**What the exercise asks:**
Copy the lines below, beginning with the one that contains "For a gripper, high" and continuing through the final line, exactly as written and with no other lines.

**Data excerpt:**
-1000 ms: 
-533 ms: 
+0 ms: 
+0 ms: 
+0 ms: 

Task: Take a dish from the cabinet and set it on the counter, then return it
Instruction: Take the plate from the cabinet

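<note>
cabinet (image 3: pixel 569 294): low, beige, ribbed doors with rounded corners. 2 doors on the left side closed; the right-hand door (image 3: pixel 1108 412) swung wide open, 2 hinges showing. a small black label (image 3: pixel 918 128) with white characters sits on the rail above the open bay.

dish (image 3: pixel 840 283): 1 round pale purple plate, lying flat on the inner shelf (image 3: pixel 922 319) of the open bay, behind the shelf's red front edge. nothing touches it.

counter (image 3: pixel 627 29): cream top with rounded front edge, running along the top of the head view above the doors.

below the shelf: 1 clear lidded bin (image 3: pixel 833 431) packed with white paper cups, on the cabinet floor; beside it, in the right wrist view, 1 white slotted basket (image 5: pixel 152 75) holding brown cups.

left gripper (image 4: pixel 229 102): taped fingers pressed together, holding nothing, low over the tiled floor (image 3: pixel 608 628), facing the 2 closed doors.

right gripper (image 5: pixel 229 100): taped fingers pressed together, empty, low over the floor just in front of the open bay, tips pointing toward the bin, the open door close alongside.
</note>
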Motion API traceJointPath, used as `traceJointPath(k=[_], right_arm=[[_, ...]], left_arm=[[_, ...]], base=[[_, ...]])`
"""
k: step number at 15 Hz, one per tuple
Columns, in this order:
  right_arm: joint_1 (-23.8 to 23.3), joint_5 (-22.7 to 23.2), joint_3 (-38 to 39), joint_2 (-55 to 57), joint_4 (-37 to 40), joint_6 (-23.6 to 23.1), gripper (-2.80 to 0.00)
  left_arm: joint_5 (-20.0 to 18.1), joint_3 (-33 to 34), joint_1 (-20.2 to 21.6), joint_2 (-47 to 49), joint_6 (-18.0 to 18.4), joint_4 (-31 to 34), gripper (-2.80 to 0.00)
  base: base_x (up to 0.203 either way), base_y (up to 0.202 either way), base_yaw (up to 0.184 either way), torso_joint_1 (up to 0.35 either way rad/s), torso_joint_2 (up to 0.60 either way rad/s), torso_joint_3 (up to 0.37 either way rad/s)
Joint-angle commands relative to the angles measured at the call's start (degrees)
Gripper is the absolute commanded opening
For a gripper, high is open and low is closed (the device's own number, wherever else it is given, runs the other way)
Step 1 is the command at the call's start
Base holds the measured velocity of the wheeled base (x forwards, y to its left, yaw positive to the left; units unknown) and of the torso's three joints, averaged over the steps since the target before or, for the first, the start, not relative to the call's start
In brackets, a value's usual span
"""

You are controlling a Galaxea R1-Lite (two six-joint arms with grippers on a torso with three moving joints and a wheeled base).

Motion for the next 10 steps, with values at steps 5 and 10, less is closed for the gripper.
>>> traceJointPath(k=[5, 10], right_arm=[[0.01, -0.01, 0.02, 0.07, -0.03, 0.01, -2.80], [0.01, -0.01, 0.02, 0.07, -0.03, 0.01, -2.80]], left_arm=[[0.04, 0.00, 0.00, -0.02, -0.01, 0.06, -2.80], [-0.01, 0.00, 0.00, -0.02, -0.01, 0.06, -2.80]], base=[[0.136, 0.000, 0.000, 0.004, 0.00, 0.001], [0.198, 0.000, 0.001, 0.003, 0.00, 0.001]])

**Solution to this task:**
For a gripper, high is open and low is closed (the device's own number, wherever else it is given, runs the other way)
Step 1 is the command at the call's start
Base holds the measured velocity of the wheeled base (x forwards, y to its left, yaw positive to the left; units unknown) and of the torso's three joints, averaged over the steps since the target before or, for the first, the start, not relative to the call's start
In brackets, a value's usual span
"""

You are controlling a Galaxea R1-Lite (two six-joint arms with grippers on a torso with three moving joints and a wheeled base).

Motion for the next 10 steps, with values at steps 5 and 10, less is closed for the gripper.
>>> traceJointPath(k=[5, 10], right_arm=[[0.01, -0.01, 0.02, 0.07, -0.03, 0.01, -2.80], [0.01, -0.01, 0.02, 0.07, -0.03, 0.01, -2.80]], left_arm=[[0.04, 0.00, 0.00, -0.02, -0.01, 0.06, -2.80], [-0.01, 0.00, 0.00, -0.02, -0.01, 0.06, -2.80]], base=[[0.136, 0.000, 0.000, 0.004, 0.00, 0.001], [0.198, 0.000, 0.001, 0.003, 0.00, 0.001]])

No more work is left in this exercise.